_Work item_
Your task is to write out exactly the lines of the listing below, from the first down to the line that holds "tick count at".
►
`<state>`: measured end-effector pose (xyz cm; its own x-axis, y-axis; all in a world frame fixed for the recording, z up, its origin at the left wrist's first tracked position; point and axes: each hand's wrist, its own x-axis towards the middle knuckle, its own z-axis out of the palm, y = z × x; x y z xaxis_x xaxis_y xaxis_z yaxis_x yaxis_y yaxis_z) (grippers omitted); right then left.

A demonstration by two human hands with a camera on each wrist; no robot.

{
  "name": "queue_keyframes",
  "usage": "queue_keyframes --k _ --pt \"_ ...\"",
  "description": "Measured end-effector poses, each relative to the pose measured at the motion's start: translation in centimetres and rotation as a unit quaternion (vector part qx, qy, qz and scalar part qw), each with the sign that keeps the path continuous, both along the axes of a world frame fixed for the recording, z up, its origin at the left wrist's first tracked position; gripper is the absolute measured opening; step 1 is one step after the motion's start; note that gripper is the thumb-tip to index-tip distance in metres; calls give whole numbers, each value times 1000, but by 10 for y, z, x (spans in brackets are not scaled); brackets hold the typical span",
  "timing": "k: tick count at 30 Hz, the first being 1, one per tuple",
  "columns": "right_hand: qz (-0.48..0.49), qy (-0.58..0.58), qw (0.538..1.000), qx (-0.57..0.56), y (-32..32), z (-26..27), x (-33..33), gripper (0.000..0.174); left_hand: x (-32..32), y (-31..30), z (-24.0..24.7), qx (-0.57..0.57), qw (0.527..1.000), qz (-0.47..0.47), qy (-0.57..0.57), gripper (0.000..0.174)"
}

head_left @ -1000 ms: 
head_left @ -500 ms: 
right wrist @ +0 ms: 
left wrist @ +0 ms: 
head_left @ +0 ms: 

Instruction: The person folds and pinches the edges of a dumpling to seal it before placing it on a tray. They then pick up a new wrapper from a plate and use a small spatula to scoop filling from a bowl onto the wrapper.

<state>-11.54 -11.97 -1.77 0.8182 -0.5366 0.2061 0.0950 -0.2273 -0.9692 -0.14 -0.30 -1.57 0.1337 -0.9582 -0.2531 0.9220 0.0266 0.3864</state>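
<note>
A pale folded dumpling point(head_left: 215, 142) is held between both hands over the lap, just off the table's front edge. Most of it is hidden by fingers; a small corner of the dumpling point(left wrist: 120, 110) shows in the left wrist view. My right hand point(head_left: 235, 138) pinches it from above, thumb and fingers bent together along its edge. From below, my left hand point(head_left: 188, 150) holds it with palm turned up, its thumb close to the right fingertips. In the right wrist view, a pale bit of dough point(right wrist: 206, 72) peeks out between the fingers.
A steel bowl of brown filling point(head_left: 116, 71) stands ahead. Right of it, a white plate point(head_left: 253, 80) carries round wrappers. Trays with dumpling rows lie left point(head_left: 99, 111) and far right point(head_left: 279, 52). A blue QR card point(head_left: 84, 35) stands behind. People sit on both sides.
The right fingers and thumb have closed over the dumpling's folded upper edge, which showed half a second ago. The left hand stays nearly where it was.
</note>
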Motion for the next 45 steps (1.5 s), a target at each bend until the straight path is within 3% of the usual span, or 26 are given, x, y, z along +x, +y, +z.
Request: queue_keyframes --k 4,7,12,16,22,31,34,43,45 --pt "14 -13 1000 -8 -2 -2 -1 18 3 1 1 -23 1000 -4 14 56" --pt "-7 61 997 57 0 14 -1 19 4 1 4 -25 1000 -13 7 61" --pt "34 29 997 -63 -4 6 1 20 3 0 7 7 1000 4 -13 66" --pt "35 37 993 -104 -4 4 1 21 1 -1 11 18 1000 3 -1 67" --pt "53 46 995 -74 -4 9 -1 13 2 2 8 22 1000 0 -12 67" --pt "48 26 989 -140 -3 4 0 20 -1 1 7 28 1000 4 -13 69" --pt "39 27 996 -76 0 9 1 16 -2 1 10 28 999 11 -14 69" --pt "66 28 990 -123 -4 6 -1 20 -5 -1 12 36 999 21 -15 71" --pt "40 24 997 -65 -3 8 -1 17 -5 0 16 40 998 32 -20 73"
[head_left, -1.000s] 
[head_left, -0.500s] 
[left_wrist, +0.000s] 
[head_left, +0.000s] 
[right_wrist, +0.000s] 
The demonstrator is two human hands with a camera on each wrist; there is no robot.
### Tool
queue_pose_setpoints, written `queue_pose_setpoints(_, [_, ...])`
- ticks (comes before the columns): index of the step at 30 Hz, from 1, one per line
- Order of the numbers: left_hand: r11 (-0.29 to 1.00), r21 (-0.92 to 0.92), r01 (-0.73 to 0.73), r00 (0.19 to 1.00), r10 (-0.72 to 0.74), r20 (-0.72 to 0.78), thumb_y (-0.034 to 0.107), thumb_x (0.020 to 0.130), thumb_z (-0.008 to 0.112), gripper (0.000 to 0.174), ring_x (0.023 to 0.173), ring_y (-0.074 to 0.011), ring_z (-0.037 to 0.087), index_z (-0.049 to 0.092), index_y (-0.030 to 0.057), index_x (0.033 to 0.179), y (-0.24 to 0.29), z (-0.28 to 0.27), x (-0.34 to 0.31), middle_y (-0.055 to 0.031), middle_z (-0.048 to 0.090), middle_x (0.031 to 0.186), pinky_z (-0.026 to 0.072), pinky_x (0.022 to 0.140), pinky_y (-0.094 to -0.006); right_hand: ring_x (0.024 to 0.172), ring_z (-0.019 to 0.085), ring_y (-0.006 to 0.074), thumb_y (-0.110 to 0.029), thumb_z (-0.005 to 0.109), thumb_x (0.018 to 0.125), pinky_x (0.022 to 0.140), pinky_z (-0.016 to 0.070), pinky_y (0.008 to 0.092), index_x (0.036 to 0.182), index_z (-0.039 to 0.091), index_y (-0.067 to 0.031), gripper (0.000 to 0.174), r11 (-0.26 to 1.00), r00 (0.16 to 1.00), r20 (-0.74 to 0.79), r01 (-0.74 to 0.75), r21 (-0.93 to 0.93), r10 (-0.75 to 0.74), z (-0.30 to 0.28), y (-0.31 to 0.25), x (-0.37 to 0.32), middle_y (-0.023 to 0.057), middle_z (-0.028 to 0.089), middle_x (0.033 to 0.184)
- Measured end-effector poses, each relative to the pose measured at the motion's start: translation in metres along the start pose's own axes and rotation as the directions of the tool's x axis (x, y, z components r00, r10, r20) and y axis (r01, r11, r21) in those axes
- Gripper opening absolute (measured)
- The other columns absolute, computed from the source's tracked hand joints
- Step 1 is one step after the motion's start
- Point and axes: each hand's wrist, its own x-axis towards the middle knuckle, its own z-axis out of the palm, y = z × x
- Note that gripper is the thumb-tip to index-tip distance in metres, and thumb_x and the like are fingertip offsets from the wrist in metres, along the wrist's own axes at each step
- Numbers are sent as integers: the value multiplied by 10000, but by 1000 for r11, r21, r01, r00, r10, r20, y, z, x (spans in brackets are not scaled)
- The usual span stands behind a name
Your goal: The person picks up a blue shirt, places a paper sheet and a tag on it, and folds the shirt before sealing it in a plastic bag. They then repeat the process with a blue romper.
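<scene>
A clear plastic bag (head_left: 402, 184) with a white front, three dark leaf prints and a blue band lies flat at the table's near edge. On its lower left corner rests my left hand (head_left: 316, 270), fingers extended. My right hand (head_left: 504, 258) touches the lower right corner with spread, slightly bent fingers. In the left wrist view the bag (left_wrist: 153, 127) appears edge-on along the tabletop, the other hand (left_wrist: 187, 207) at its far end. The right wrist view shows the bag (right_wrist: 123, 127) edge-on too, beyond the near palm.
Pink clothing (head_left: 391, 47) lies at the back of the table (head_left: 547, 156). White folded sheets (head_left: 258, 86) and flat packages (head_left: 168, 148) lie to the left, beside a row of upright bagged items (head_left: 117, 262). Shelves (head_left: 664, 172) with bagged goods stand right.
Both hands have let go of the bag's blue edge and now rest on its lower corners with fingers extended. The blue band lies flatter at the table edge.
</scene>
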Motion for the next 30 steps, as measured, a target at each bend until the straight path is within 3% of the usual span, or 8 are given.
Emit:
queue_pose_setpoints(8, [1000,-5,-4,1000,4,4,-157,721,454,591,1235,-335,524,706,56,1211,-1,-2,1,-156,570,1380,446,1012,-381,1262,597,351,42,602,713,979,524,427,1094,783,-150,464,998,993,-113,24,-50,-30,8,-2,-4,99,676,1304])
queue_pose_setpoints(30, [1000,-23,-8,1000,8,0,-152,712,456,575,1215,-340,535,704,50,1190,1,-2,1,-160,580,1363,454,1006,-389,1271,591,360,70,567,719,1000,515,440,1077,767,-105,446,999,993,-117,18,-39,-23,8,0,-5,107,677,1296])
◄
_Reply_
`<state>`: measured end-effector pose (xyz cm; its own x-axis, y-axis; all in a world frame fixed for the recording, z up, its origin at the left wrist's first tracked position; point and axes: each hand's wrist, its own x-axis towards the middle knuckle, its own z-axis out of the palm, y = z × x; x y z xaxis_x xaxis_y xaxis_z yaxis_x yaxis_y yaxis_z) (grippers omitted); right then left.

A demonstration by two human hands with a camera on each wrist; no robot.

{
  "name": "queue_keyframes",
  "usage": "queue_keyframes --k _ --pt \"_ ...\"",
  "description": "Measured end-effector poses, each relative to the pose measured at the motion's start: translation in centimetres and rotation as a unit quaternion (vector part qx, qy, qz and scalar part qw), each with the sign that keeps the path continuous, both along the axes of a world frame fixed for the recording, z up, its origin at the left wrist's first tracked position; gripper is the absolute measured opening; step 1 is one step after the motion's start; note that gripper is the thumb-tip to index-tip distance in metres; calls give whole numbers, each value times 1000, but by 10 for y, z, x (spans in brackets are not scaled); brackets hold the typical span",
  "timing": "k: tick count at 30 Hz, the first being 1, one per tuple",

This output is complete.